Scan the data below and pick out the lines containing the word "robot".

(Dataset items)
----

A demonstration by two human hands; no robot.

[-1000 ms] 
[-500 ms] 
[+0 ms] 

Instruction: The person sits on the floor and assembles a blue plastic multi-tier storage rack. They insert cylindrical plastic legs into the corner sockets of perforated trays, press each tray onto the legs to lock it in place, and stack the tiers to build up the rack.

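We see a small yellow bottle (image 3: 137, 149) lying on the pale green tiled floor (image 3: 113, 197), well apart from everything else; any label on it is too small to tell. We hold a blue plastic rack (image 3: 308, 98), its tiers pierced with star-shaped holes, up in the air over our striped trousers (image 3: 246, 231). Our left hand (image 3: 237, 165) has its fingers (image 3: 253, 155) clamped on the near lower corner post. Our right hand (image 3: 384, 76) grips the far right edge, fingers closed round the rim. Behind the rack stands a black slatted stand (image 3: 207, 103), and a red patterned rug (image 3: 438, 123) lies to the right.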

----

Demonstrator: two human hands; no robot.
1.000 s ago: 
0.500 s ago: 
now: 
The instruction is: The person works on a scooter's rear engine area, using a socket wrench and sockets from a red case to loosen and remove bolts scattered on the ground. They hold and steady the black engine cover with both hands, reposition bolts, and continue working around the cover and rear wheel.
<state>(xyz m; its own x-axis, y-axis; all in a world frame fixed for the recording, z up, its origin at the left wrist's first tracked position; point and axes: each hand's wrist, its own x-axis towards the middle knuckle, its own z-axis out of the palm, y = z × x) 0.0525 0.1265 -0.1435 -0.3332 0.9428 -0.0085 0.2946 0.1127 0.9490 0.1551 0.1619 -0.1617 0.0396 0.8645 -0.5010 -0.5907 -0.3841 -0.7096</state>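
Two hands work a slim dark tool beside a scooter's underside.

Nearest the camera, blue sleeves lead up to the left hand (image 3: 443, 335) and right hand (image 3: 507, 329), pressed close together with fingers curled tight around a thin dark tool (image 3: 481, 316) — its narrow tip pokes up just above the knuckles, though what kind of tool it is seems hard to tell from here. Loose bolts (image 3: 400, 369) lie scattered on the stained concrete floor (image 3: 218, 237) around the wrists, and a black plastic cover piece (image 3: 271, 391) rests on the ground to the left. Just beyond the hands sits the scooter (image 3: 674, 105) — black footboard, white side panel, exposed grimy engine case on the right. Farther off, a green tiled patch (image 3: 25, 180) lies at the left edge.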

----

Response below:
A demonstration by two human hands; no robot.
Demonstrator: two human hands; no robot.

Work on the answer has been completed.